Townes Van Zandt: new book, old interview


Sometimes I don’t know where
This dirty road is taking me
Sometimes I can’t even see the reason why
I guess I keep a-gamblin’
Lots of booze and lots of ramblin’
It’s easier than just waitin’ around to die

—from “Waitin’ Round to Die”, Townes Van Zandt

One of the greatest Americana singer-songwriters, Townes Van Zandt died 15 years ago this past New Year’s Day, and a new book, A Deeper Blue: The Life and Music of Townes Van Zandt, written by Robert Earl Hardy has just been published.

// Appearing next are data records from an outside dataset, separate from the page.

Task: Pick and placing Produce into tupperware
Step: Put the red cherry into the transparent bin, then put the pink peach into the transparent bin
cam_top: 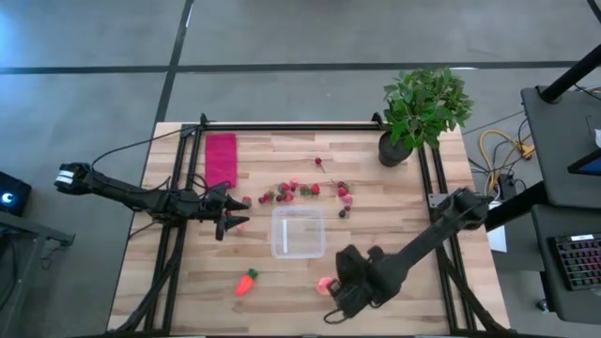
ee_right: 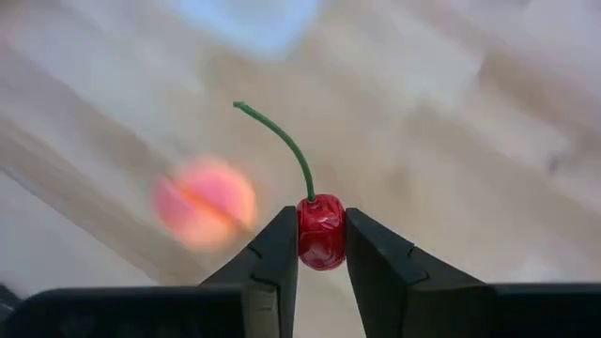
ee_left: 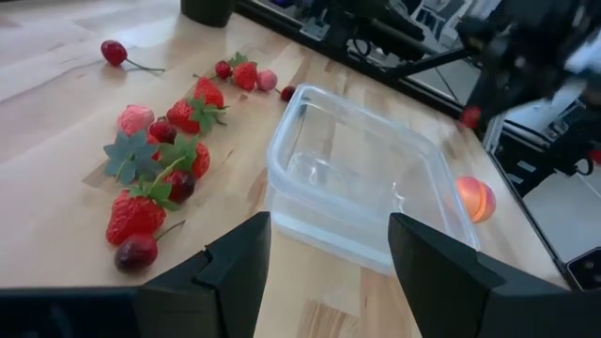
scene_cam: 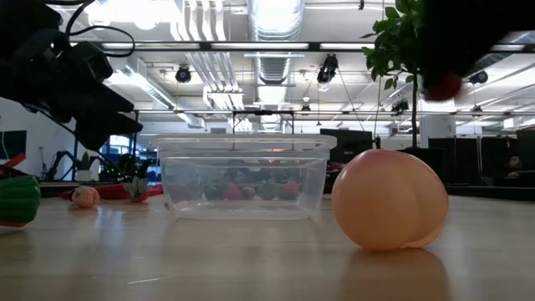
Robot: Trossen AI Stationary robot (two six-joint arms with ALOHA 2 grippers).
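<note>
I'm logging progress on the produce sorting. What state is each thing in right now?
tupperware: empty, lid off, upright on table.
cherry: clamped between right gripper fingers, off the table.
left gripper: open, empty, beside the tupperware.
peach: resting on table, outside the tupperware.
carrot: lying on table, untouched.
strawberries and cherries: scattered on table, not yet packed.
potted plant: upright at table corner.
</note>
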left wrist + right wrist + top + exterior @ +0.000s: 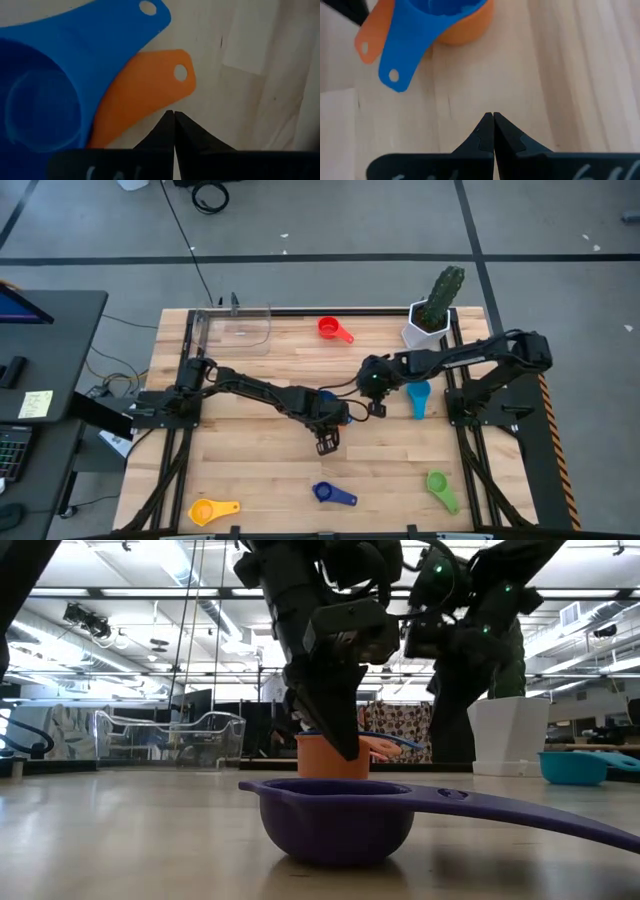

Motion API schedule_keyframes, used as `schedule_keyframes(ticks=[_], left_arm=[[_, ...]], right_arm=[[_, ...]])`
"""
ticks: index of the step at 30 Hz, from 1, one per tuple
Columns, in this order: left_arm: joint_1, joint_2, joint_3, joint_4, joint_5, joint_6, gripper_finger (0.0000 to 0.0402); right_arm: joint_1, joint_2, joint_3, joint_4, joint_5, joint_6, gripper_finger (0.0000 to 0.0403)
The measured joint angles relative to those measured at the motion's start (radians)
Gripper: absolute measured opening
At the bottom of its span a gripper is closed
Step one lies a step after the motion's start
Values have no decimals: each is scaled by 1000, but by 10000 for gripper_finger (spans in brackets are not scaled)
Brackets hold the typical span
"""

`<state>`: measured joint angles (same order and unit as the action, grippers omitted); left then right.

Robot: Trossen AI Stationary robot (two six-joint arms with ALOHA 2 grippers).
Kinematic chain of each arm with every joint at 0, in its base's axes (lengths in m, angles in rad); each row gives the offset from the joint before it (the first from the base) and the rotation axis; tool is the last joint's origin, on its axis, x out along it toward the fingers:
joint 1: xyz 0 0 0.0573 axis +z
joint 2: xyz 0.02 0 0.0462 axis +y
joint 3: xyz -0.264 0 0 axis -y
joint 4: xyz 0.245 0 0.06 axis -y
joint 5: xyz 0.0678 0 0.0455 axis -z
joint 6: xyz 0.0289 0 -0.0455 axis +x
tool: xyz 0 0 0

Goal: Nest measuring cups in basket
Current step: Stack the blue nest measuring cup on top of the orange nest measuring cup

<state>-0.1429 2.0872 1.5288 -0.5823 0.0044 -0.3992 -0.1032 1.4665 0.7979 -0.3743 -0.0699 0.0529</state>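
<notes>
I count seven cups, I think: red (328,328), light blue (417,393), green (436,481), dark blue (322,492), yellow (202,511), plus blue (437,12) nested in orange (467,30) mid-bench (260,455). One basket (240,326) at 11 o'clock. My left end effector (173,114), pinched closed on nothing, sits just beside the nested pair; my right end effector (493,116), closed too, hovers near them at 3 o'clock.

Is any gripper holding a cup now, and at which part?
Nothing is held. The left gripper and right gripper are both shut and empty, near the blue cup nested in the orange cup.
</notes>
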Motion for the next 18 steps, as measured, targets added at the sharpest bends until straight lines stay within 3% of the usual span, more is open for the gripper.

Townes was never famous, and never had a hit. He’s most widely known for the versions of his songs done by others like Emmylou Harris, Willie Nelson, Steve Earle (who named his son after him). I’ll sometimes see articles about him that use the word “troubled”, but that’s more than an understatement.

A commenter on a Townes YouTube page wrote

There’s the “blues”
there’s dark
there’s depressing
and then there’s hopelessness, thats Townes

He went through insulin coma therapy, electroshock, and other medical treatments, but a recent essay/review noted that,

he mostly sought help for his depression the old fashioned way, ingesting large amounts of heroin, cocaine, Robitussin DM, codeine, Dilaudid, Thunderbird, Johnnie Walker Black, and/or vodka; alcohol was his preferred method of assistance and the one that most likely killed him. He once claimed the longest he was sober was three months. He seemed to taunt oblivion, gambling away his last possessions, even his gold teeth, letting himself fall from a fourth-story balcony to see “what it felt like,” and generally until the end of his days, performing myth-making acts of excess in defiance of the human body’s capacity for abuse.

His music is forceful and haunting, and brilliantly written, at its best.

The above cited review, by Aretha Sills was published in the Los Angeles Review of Books, and it discusses Van Zandt’s life and work, and also includes the story of, and excerpts from an interview she did with him in 1994, but self-censored.